Molecular Conformer Generation Benchmark
A conformer generation benchmark created from the MPCONF196 benchmark energy dataset [1]. This evaluates a method's ability to generate conformers of macrocycles, a difficult task for molecular conformer generation.
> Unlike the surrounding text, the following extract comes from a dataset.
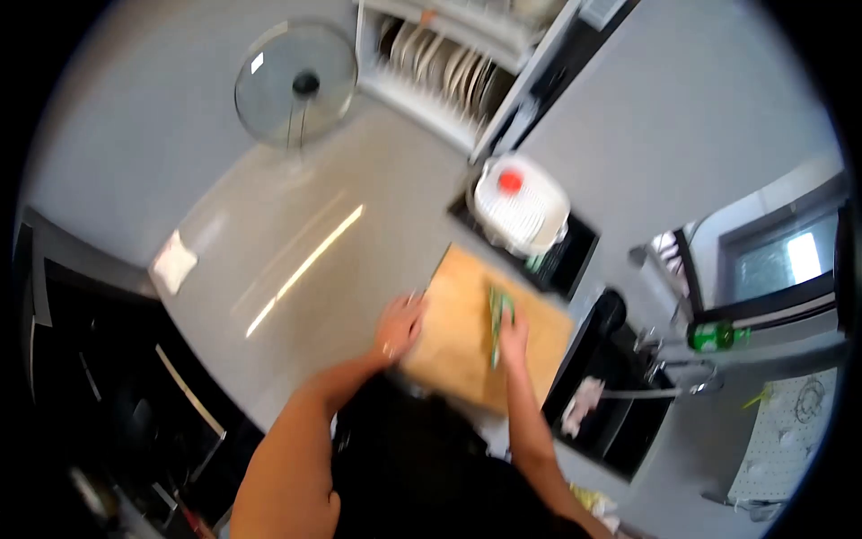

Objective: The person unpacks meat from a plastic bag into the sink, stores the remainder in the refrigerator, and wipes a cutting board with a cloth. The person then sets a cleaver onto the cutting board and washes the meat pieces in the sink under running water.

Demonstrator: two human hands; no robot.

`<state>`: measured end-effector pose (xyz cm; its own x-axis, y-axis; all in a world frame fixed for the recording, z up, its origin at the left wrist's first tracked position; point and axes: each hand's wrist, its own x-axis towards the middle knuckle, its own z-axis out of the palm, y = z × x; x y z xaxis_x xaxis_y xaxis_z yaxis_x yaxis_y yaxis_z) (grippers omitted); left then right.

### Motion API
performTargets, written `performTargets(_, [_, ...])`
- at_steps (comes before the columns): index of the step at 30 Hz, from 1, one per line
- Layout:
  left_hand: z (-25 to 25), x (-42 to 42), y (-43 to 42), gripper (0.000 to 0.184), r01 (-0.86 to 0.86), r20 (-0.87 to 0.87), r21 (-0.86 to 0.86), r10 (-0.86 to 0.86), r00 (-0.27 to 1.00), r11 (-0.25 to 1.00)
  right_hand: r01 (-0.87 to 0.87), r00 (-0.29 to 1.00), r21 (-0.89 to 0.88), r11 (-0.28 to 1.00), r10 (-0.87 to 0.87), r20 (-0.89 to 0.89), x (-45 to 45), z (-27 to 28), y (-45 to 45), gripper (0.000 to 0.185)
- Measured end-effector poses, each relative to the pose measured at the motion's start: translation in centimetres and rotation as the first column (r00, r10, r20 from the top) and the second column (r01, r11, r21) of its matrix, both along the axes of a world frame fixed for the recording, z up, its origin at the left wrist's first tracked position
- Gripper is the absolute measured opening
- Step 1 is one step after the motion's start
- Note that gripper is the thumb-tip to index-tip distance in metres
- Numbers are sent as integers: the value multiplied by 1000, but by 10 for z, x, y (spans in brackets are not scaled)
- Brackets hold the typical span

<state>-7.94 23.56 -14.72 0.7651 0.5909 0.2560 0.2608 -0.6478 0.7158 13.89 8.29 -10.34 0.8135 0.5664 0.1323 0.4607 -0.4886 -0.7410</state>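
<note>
A wooden cutting board (pixel 458 337) lies on the grey counter in front of my body. My right hand (pixel 513 340) is over the board's right half, its fingers closed round a slim green item (pixel 496 314) that points up and down across the wood. Blur keeps me from telling exactly what the green item is. At the board's left edge rests my left hand (pixel 400 325), fingers spread and apart, with nothing in it.
Beyond the board a white ridged basket with a red spot (pixel 523 205) sits over a black recess. A black sink (pixel 620 413) with a cloth (pixel 584 406) is at right, near a green bottle (pixel 714 336). Further back are a glass lid (pixel 296 85) and a plate rack (pixel 440 67).
</note>
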Motion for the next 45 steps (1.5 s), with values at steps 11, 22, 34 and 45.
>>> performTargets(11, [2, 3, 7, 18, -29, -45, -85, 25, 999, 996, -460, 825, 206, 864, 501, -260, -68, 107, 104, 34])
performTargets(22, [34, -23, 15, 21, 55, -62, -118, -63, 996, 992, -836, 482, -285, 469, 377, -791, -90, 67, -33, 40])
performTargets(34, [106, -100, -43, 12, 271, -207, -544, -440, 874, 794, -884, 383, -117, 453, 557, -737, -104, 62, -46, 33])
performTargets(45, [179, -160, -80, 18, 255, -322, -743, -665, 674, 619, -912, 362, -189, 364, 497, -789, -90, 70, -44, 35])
We generated reference conformers with CREST iMTD-GC [2] using GFN2-xTB [3] and computed conformer energies using Egret-1 [4] neural network potential.
SMILES.txtcontains the number of rotateable bonds, canonical SMILES strings and identifier for each molecule.- Each
molecules/{molecule_id}/directory contains acrest_conformers.xyzfile with conformers and energies for each molecule.
All packages necessary for making this benchmark can be installed by creating a conda envrionment from env.yml.
We ran CREST on each data/{molecule_id}.xyz file, outputs and conformers can be found in molecules/{molecule_id}/crest.out and molecules/{molecule_id}/crest_confromers.xyz respectively. The Egret-1 checkpoint and scripts we used to calculate conformer energies and create SMILES.txt can be found in tools/. We generated SMILES for each molecule from the data/{molecule_id}.xyz file with rowansci.com, except for data/YIVNOG_I.xyz which we made by hand.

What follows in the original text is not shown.